Dr. Garcia: Todd, thank you. First of all, thank you for inviting us to join you today. Heather and I are very appreciative of the opportunity, and we're equally appreciative. I'm proud of those recognitions that you mentioned for our health care system. But I would like to highlight that our goal has never been to get recognitions. The recognitions are the result of the work that backs that up. We're not driven by accolades. We are driven by our values.
Our organization has made our patients, our people and our communities, our priorities in that order, patients, people and communities. And we have promised the best patient care in the rural setting. And in order to provide the best patient care, we need the best people and we need the best people at their best. So when it comes to a clinician-led organization, we need to pay attention to what it is to become a leader in health care and in our organization.
So it is important to us to offer high quality leaders a path for growth. And this is where rises comes in. Our Rises program is a programming, which we offer 25 of our rising stars every other year the opportunity to engage in a very comprehensive leadership and development program in which we pay attention to their personal development, to their development as leaders and mentors. Also, how do they lead inside the organization through change. And in the last year of that program, we pay a lot of attention on the business aspect of medicine.
Unger: Dr. Spies, how do you identify those rising stars in the organization? What makes physicians stand out?
Dr. Spies: Well, first of all, we thought through what makes an exemplary clinician in the first place, right? So we want our leaders to be those that have already show that they take exemplary care of the patients, their exemplary colleagues, they can be trusted, and they really have their priorities on how we want to see things going in our culture at Sanford, their role models. And so we asked people to be nominated. A lot of times it was by their peers or the VPMOs of the clinic, VPs of the clinic to say, who have you identified already that are exhibiting these characteristics? And we're launching this Rises program for developing them further, investing in them as people and as our colleagues, as physicians. And we had over 65 applicants for the first pool and had to narrow it down to 20, which led to 25, because we had such great nominees that we ended up choosing 25 to go forward in this last group. So just who are those people that can lead our organization to the future that we're looking for.
Unger: Is there any particular quality that stands out among all the others?

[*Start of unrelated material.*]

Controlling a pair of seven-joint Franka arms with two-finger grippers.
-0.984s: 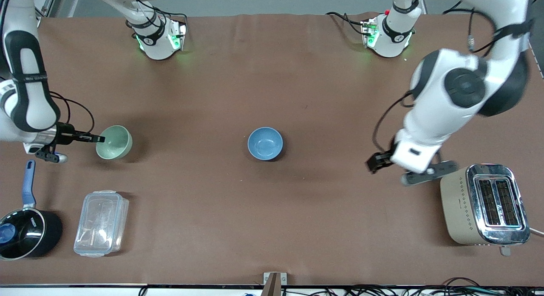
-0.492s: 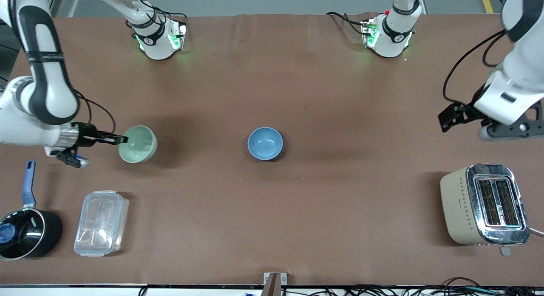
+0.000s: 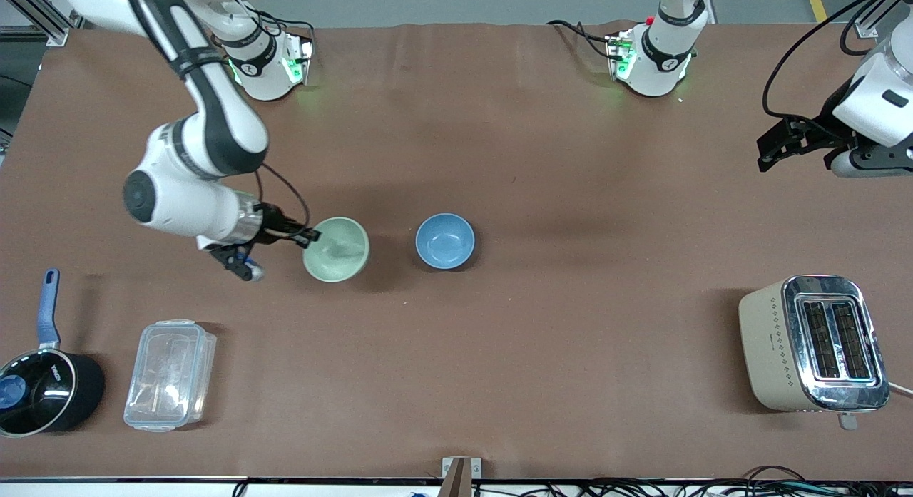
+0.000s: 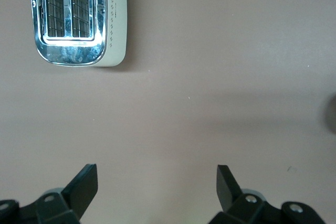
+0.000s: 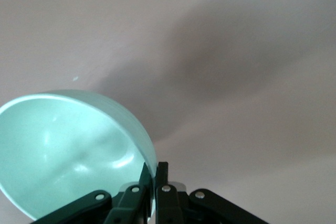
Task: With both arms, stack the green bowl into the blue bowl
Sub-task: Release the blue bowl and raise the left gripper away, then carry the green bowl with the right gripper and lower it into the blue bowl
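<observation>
Your green bowl (image 3: pixel 336 249) hangs by its rim in the right gripper (image 3: pixel 308 235), carried clear of the table (image 3: pixel 499 354) over the middle stretch, just beside the blue bowl (image 3: pixel 445 240) on the side toward the right arm's end; in the right wrist view you see the two fingers (image 5: pixel 155 178) pinched together on the bowl's wall (image 5: pixel 79 150), one inside and one outside, with the bowl tilted off them. The blue bowl sits upright and open on the table at about the same depth from the front camera as the green one, so what you have to watch is a single line: the target lies straight on from the carried bowl, along the table toward the left arm's end, with only a small gap between the two rims. I judge the next move needs that gap closed and the green bowl levelled over the blue one's mouth before any release, since a tilted rim could catch the blue bowl's edge. The right arm is plainly the nearer one. Your left gripper (image 3: pixel 777 142) waits high over the left arm's end of the table, well apart from both bowls, its fingers (image 4: pixel 84 188) spread wide on nothing, with the toaster (image 3: pixel 813 344) below it nearer the front camera
</observation>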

Dr. Spies: I think just how they interact with each other. They've already shown that they've got the good moral ethical behavior that we want to be sure is at the foundation of everything. It's a foundation of how we care for our patients. It's a foundation of how we treat each other as people. As Dr. Garcia said earlier, the only way we can do well by caring for our patients is to know that we have those foundational values at the core of everything we do. And so I think that's the biggest thing. They can be trusted. They're already good clinicians and they're starting to show that in how they're leading their teams.
Unger: Dr. Garcia, if you turn the clock back to when this was just an idea, how did this come about? And compared to when you first started, has it evolved in terms of what you would hope it could be or want it to be down the road?
Dr. Garcia: Thanks for that question, Todd. And Heather and I have been collaborating comprehensively in our strategies around well-being. And one of the things that we discussed is you cannot have true well-being without a solid leadership development opportunity. I think that as a leader, you have to be present and our leaders are present when they find the sense of value, when they find the sense of contribution and when they know that they're living a legacy. So we know in Sanford that we have the talent. It's just a matter of how do we identify that talent, how do we support them in their leadership development, and then, how do we develop them further to the next stage? Because as Heather pointed out, we are looking at these clinicians as the future of the organization. And so we had to become a little bit more systematic in the approach.
A lot of these leaders were pursuing that development individually. So we decided as an organization, if we say that our people are our most important asset, we should invest in our people and we should be systematic on the way we do it. And that's how the Sanford Rises idea started growing. And then as we developed the program, I'm going to be honest. We have our bumps on the road and we have had to modify some things. We're wrapping up the first year of the first cohort, the feedback that we've getting from our clinicians have been phenomenal. They recommend it to anybody. And as a matter of fact, they want to participate in future cohorts as part of the faculty and staff of the program.
So right now, what is evolving is that we are refining the program itself to make it an excellent program. But we are also looking at alternative pathways of leadership development, for example, for our nurses or for our program directors. We have 18 residencies and fellowships. So how do we support our program directors, our academic faculty in a different way that our regular clinicians? And then also, we love to learn from others and we love to share our experiences. So just right now with you, with American Medical Association and other organizations, we're always open to share and to learn from others and to make our workforce better.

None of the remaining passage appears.